Health-related quality of life deviations from population norms in patients with lumbar radiculopathy: associations with pain, pain cognitions, and endogenous nociceptive modulation

Qual Life Res. 2021 Aug 3. doi: 10.1007/s11136-021-02964-5. Online ahead of print.

ABSTRACT

PURPOSE: The primary goal of this study was to compare the health-related quality of life (HRQoL) of people with lumbar radiculopathy to age- and sex-adjusted population norms. Additionally, it aimed to explore the associations between the HRQoL difference scores and measures related to pain cognitions, pain intensity, and endogenous nociceptive modulation.

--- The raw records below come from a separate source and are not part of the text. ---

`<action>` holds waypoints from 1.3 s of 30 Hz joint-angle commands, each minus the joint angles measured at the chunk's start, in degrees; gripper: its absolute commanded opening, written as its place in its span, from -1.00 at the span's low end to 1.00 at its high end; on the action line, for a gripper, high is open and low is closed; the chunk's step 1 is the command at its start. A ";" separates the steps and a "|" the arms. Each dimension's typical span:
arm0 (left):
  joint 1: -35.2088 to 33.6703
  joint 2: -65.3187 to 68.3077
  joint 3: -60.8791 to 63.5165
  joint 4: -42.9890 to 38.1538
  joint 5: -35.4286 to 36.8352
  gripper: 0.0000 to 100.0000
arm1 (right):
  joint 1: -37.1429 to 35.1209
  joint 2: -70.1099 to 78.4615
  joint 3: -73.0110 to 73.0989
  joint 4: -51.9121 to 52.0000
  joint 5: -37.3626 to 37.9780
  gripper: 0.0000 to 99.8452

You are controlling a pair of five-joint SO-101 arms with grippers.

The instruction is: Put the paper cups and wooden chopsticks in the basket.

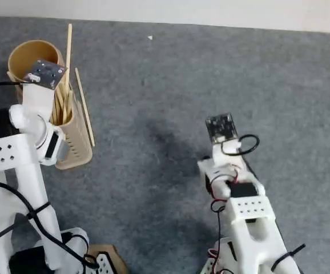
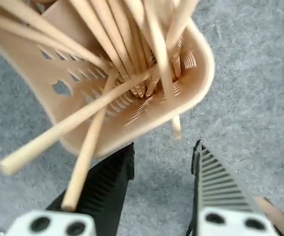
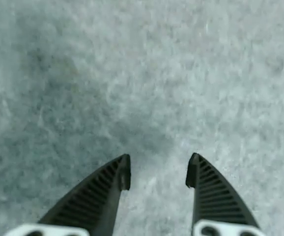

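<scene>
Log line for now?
left end effector: open by tan slotted plastic basket | right end effector: open | thin wooden chopstick: beside basket

Your left arm (image 1: 28,154) is stretched toward the far left, left gripper (image 2: 163,149) pointing down, jaws parted and empty. Your right arm (image 1: 242,200) sits near right, right gripper (image 3: 159,158) pointing down, jaws parted and empty.

Grey felt tabletop (image 1: 165,85), pale strip at far edge (image 1: 210,11), tan board piece (image 1: 112,260)
</scene>
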 commanded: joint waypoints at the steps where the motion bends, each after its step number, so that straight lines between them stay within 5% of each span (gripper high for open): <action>1: -2.33 -0.31 -3.21 -0.09 1.05 -0.56 | 0.40 -1.63 0.57 -1.10 0.53 -0.60; 18: -8.75 0.13 -29.14 -0.18 14.51 -0.56 | 0.40 -1.63 4.26 -8.04 0.44 -0.60; 27: -8.31 8.66 -23.43 -9.05 23.74 -0.56 | 0.40 -1.63 4.26 -8.04 0.44 -0.60; 39: -4.18 34.42 -23.52 -14.42 23.91 -0.57 | 0.40 -1.63 4.35 -8.04 0.44 -0.60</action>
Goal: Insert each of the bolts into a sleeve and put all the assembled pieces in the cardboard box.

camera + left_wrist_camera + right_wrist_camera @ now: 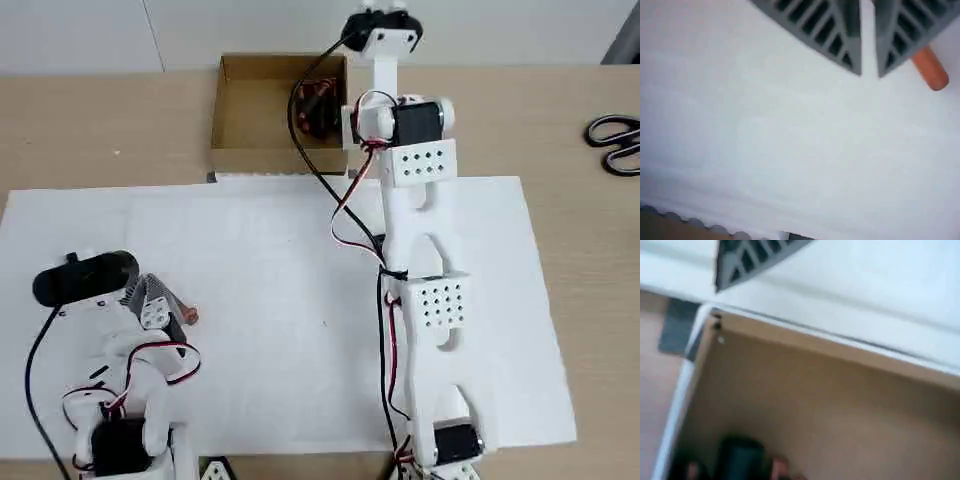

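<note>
An orange bolt (190, 316) lies on the white paper at the near left. In the left wrist view the orange bolt (930, 69) sits just beside one grey finger (900, 35), outside the jaws. My left gripper (869, 74) hangs low over the paper, shut, with only a thin slit and nothing in it. The cardboard box (240, 150) stands at the back. My right gripper (322, 108) is stretched over the box's right half. Below it, on the box floor (840, 405), lie a black sleeve (740, 460) and orange pieces (781, 467).
A large white paper sheet (270, 280) covers the middle of the wooden table (100, 120). Scissors (615, 143) lie at the far right edge. The right arm's white links (425, 300) and cables span the paper from front to back.
</note>
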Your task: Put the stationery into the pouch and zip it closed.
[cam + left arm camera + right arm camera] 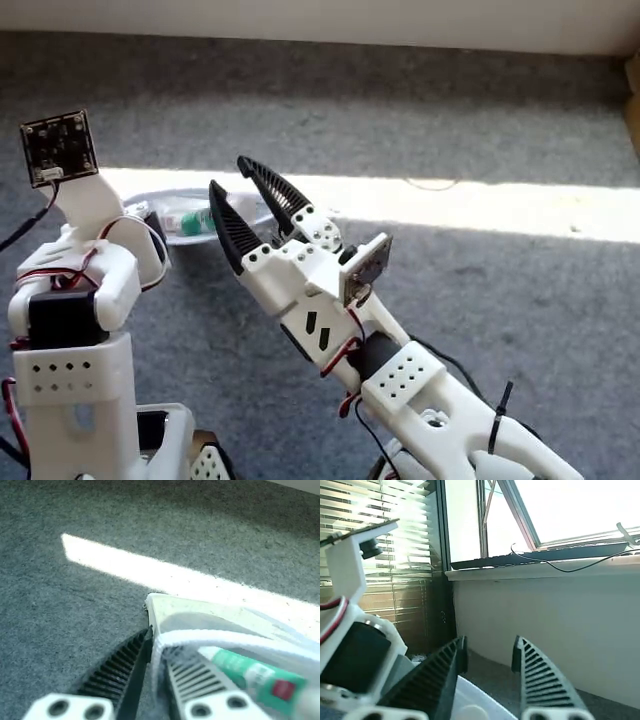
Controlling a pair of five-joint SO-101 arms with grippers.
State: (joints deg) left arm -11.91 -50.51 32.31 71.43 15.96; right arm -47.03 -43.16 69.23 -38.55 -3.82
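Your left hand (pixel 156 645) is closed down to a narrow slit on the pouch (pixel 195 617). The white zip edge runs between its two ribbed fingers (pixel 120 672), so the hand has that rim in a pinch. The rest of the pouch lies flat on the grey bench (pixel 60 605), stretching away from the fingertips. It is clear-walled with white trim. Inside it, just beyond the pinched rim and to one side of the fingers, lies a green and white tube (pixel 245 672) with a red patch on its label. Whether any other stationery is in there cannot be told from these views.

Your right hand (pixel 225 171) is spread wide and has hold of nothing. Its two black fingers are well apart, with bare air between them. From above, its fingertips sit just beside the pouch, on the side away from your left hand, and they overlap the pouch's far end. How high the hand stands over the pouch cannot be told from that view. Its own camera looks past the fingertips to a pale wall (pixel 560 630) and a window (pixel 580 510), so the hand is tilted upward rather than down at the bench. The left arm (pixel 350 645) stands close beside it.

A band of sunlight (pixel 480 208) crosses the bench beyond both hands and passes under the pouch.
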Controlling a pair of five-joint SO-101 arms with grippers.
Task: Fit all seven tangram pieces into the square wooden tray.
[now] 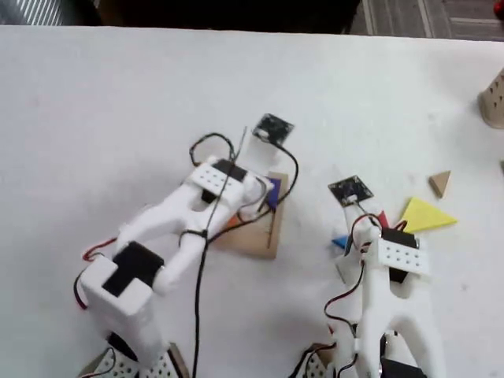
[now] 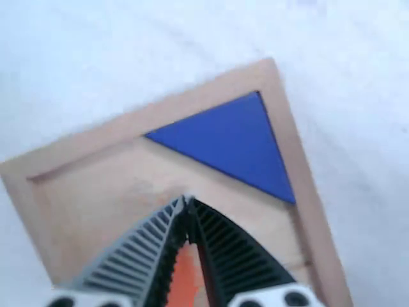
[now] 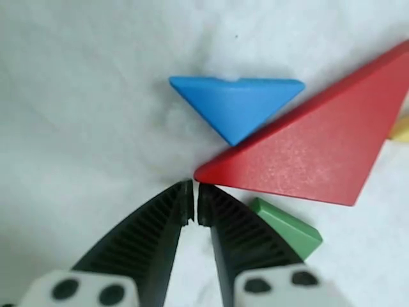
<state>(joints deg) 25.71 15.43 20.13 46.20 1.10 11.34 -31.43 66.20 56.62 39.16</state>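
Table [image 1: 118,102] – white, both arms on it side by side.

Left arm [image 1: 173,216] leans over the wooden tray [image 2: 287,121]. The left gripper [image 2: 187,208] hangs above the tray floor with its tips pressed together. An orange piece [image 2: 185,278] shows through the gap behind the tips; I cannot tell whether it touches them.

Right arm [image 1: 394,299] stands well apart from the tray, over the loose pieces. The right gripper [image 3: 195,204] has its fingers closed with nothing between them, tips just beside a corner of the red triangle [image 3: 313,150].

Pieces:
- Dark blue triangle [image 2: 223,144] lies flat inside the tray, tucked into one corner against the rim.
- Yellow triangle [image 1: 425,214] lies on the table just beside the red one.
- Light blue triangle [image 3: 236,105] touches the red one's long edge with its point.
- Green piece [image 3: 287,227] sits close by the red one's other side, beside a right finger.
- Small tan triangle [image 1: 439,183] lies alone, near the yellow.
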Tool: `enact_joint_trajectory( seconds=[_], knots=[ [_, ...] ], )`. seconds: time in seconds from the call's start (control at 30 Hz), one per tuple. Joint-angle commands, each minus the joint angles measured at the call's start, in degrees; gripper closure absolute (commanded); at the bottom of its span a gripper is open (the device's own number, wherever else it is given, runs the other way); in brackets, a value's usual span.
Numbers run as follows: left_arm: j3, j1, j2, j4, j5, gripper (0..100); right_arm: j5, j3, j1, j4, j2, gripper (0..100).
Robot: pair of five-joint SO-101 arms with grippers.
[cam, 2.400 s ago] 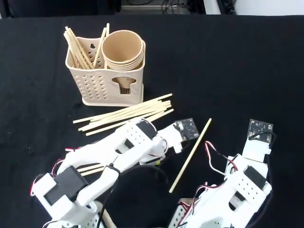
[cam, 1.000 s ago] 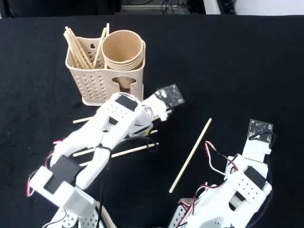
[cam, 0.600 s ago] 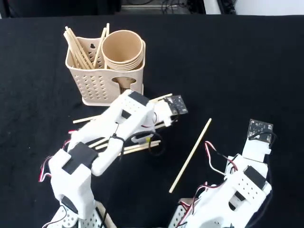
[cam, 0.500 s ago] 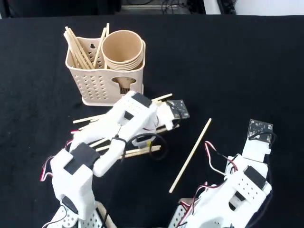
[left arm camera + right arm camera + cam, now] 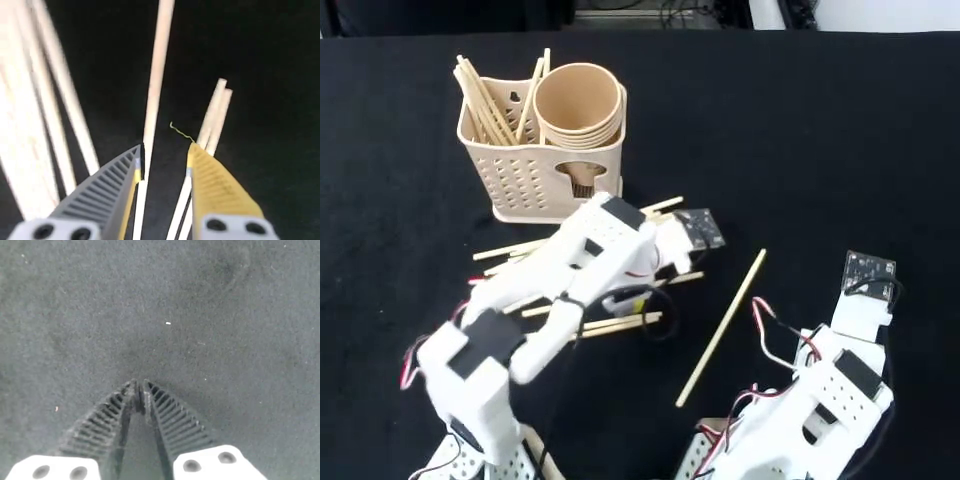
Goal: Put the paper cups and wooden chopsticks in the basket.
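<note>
Because the white left arm [image 5: 570, 280] lies across the loose wooden chopsticks [image 5: 510, 247] on the black counter [image 5: 820, 130], the middle of that pile is covered and I cannot count it.

The left wrist view is close in. The left gripper [image 5: 165, 152] is spread open, with one chopstick [image 5: 157, 75] running between the jaws along the grey finger, unclamped. A pair of sticks [image 5: 216, 107] passes under the yellow finger. Further sticks are cut off at the frame edge.

The right gripper [image 5: 138, 387] is closed on nothing, over bare counter.

Change since 2.4 s ago:
- The left arm has swung from the near counter onto the pile.
- The tidy bundle is now scattered, and two sticks [image 5: 625, 322] lie nearer the arm bases.
- The right arm [image 5: 835, 385] and the lone chopstick [image 5: 722, 327] are unmoved.

Counts:
- One beige perforated plastic basket [image 5: 540, 165] with two compartments.
- One stack of tan paper cups [image 5: 578, 105] in the right compartment, with at least four rims showing.
- A bunch of chopsticks [image 5: 490, 105] upright in the left compartment, number unclear.
- One chopstick lying apart, between the pile and the right arm.
</note>
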Motion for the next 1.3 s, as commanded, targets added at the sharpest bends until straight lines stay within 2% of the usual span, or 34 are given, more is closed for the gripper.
enact_joint_trajectory(
  seconds=[0.0,0.17,0.27,0.5,0.6,0.93,1.17,1.27],
  knots=[
    [4.26,1.36,-10.11,-1.14,0.70,84,0.53,-0.31,0.35,-0.79,-0.84,98.4],
    [17.19,4.35,-18.55,-10.29,0.26,84,0.53,-0.31,0.35,-0.79,-0.84,98.4],
    [18.59,4.44,-17.14,-13.71,-0.09,84,0.53,-0.31,0.35,-0.70,-0.84,98.4],
    [11.56,4.53,-4.66,-13.71,0.53,84,0.53,-0.31,0.35,-0.70,-0.84,98.4],
    [9.19,5.32,-0.97,-13.71,2.99,84,0.53,-0.31,0.35,-0.70,-0.84,98.4],
    [9.10,6.55,-0.79,-13.54,3.16,84,0.53,-0.40,0.35,-0.70,-0.84,98.4],
    [7.60,5.93,-0.18,-8.26,-0.79,84,0.53,-0.40,0.35,-0.62,-0.84,98.4],
    [7.60,6.02,-0.18,-8.44,-0.88,90,0.53,-0.40,0.35,-0.62,-0.84,98.4]
  ],
)
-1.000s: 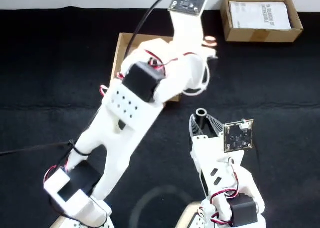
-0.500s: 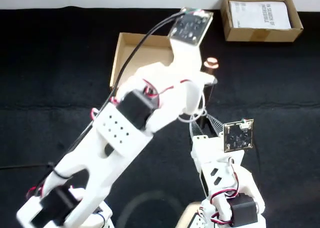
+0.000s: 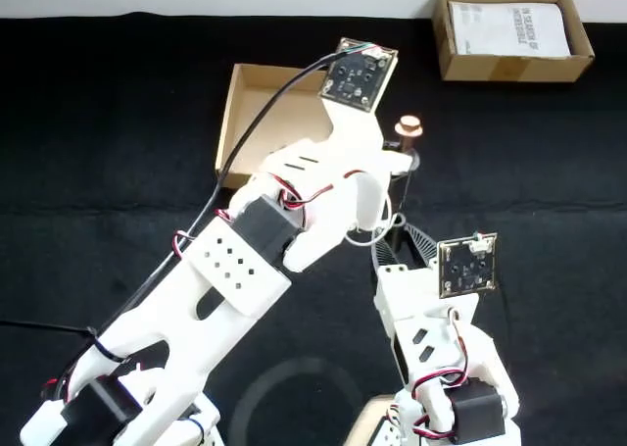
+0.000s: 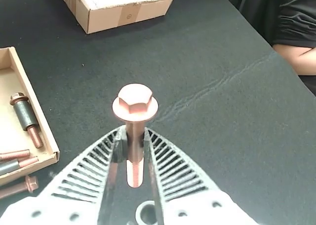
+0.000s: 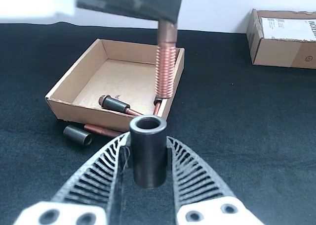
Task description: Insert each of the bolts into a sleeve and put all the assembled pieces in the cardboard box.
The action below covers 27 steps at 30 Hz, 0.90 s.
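- Copper-coloured bolt (image 4: 135, 106), stiff and smooth, clamped by its shank in the left gripper (image 4: 134, 138), head standing clear above it.
- Dark metal sleeve (image 5: 148, 156), rigid, likely slippery, pinched upright at mid-height by the right gripper (image 5: 147, 140).
- Threaded tip just above the sleeve's mouth, slightly off its bore.
- Cardboard box (image 5: 74, 109) beyond right gripper, assembled pieces (image 5: 114, 105) inside.

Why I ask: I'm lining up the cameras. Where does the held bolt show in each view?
High view: bolt right of the cardboard box, head up.
Left wrist view: bolt clamped between the jaws, head outward.
Right wrist view: its threaded end hangs above the sleeve.
Shared landmark: the cardboard box.
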Each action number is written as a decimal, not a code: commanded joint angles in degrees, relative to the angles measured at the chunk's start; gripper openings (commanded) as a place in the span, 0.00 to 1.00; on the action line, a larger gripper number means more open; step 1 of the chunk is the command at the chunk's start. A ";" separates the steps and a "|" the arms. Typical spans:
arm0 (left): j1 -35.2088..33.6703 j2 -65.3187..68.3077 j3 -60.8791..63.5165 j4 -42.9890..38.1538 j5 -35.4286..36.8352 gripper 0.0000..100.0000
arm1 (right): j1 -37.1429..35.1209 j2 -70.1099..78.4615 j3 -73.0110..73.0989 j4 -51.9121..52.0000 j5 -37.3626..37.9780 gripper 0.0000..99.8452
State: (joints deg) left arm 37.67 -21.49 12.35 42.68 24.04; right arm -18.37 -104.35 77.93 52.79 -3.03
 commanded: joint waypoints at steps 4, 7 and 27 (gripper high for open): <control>-0.92 -2.95 -0.31 1.05 0.26 0.01 | 0.04 0.04 -0.66 -0.84 1.58 0.01; -0.92 -3.03 -0.31 1.05 0.26 0.01 | 0.04 -0.04 0.04 -1.89 2.81 0.01; -0.75 -3.03 -0.31 1.76 0.35 0.01 | 2.51 13.58 -1.63 -10.77 2.81 0.01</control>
State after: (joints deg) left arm 37.32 -21.76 12.35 44.35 24.04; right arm -16.62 -94.07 80.31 43.65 -0.57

METHODS: Using answers from the Short Form 36-item Health Survey and UK population norms, SF-6D difference scores were calculated. A one-sample t test was used to assess the SF-6D difference scores. Univariate and multivariate regression analyses were used to assess the associations between SF-6D difference scores and pain intensity [Visual Analogue Scale (VAS) for back and leg pain], pain cognitions [Pain Catastrophizing Scale (PCS), Tampa Scale for Kinesiophobia (TSK), Pain Vigilance and Awareness Questionnaire (PVAQ)], and correlates for endogenous nociceptive modulation using quantitative sensory testing.

RESULTS: One hundred and twenty people with lumbar radiculopathy scheduled for surgery were included in this study. The mean SF-6D difference score of – 0.26 [SD = 0.09] was found to be significantly less than 0 [95%CI: – 0.27 to – 0.24]. Univariate analyses showed a significant influence from PCS, TSK, and PVAQ on the SF-6D difference scores. The final multivariate regression model included PCS and PVAQ, with only PCS maintaining a statistically significant regression coefficient [b = – 0.002; 95% CI: – 0.004 to – 0.001].

CONCLUSION: People diagnosed with lumbar radiculopathy report significantly lower HRQoL scores when compared with age- and sex-adjusted UK norm values. Even though all examined pain cognitions were found to have a significant association, pain catastrophizing showed the most significant relation to the SF-6D difference scores.

CLINICAL TRIAL REGISTRATION: ClinicalTrials.gov Identifier No. NCT02630732. Date of registration: November 25, 2015.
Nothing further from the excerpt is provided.